Nel corso della storia a presentare la maggiore influenza politica sul mondo del calcio sono stati,come immaginabile, i regimi dittatoriali. É necessario citare l’episodio del dittatore dello Zaire, Mobutu, in occasione dei mondiali del 1974. Lo Zaire è la prima nazionale dell’Africa nera a partecipare ad una fase finale di un mondiale, ma la pressione imposta dal regime rese quel mondiale per i ragazzi un incubo; passato alla storia é l’episodio di Mwepu, terzino della nazionale Africana, che in occasione di una pericolosa punizione di Rivelino, sul 3-0 contro il Brasile esce dalla barriera e scaraventa il pallone lontano. Lo calcia con la forza di ribellione di un paese intero, mista al timore per la sorte della squadra e delle famiglie.

Mwepu calcia via il pallone, non permettendo di battere la punizione.

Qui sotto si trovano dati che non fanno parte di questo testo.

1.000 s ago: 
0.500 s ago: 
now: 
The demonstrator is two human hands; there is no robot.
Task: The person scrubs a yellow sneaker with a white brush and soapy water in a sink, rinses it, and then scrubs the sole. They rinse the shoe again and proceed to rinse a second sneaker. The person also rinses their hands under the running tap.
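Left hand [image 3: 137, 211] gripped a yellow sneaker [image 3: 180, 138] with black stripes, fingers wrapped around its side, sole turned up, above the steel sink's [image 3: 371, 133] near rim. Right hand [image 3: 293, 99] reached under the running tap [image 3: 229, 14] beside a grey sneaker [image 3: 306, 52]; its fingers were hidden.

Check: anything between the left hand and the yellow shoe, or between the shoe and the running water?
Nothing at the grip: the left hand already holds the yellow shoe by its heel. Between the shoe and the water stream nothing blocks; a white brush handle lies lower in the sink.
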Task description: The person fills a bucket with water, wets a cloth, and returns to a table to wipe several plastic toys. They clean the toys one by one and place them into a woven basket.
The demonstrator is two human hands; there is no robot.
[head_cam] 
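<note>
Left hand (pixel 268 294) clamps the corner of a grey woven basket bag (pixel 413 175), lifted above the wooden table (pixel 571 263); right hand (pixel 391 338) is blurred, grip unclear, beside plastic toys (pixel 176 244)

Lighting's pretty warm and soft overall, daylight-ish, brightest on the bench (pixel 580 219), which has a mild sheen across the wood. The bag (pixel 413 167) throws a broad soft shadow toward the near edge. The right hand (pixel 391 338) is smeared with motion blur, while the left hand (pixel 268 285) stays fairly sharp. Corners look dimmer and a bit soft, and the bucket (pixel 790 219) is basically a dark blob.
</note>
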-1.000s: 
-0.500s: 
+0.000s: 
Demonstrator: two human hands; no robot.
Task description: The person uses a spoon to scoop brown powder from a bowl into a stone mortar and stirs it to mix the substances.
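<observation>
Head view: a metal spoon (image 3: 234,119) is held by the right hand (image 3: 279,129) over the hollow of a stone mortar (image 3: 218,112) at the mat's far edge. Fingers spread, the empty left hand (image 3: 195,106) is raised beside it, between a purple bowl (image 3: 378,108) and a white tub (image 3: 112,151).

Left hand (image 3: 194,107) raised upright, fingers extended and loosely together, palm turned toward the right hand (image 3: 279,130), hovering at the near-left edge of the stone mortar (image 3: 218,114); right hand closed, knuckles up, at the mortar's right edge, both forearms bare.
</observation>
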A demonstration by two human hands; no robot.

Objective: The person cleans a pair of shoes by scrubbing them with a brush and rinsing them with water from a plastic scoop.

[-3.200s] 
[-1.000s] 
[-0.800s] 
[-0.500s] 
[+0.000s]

È spesso un’emozione primaria di difesa come la paura a spingere i giocatori a compiere determinanti gesti; basti pensare al surreale “derby delle due Coree” disputato a porte chiuse e indirizzato dalla Corea del Nord,con i ragazzi Sudcoreani impauriti da possibili ripercussioni sulle loro vite, o alla polemiche relative ai festeggiamenti dei ragazzi Turchi ad inneggiare il “regime”. Recentemente ha preso piede in tutte le cronache sportive mondiali la storia del cestista turco Kanter, che milita in Nba e che vive una vita da apolide e da ricercato a causa della sua dichiarata opposizione contro la politica repressiva di Erdogan. Una politica che colpisce chiunque sia in opposizione con conseguenti ripercussioni sul nucleo famigliare di ciascuno, (come nel caso di Kanter, il cui padre è in galera e la famiglia non può avere in nessun modo contatti con lui). Esempi di questo tipo possono anche essere la causa delle azioni compiute da ragazzi talvolta più per imposizione che per vero e proprio legame ad un’ideologia. In linea con ciò possono essere interpretati i recenti comportamenti dei giocatori turchi che al momento dell’esultanza mimavano il saluto militare come segno di fedeltà al governo di Erdogan.

Saluto militare in sostegno dell’avanzata Turca contro i Curdi.


Ovviamente la politica entra nel mondo dello sport,attraverso le idee degli atleti e di chiunque faccia parte del settore, non dovrebbe però influenzarlo in nessun modo, ne potersi permettere di usarlo come strumento propagandistico o mezzo per rafforzare un determinato potere.
É presto per capire che scenari avrà la vicenda e in che modo si muoverà la UEFA a proposito, certo é che bisognerebbe tutelare il più possibile il mondo dello sport affinché non succedano nuovamente episodi di questo genere.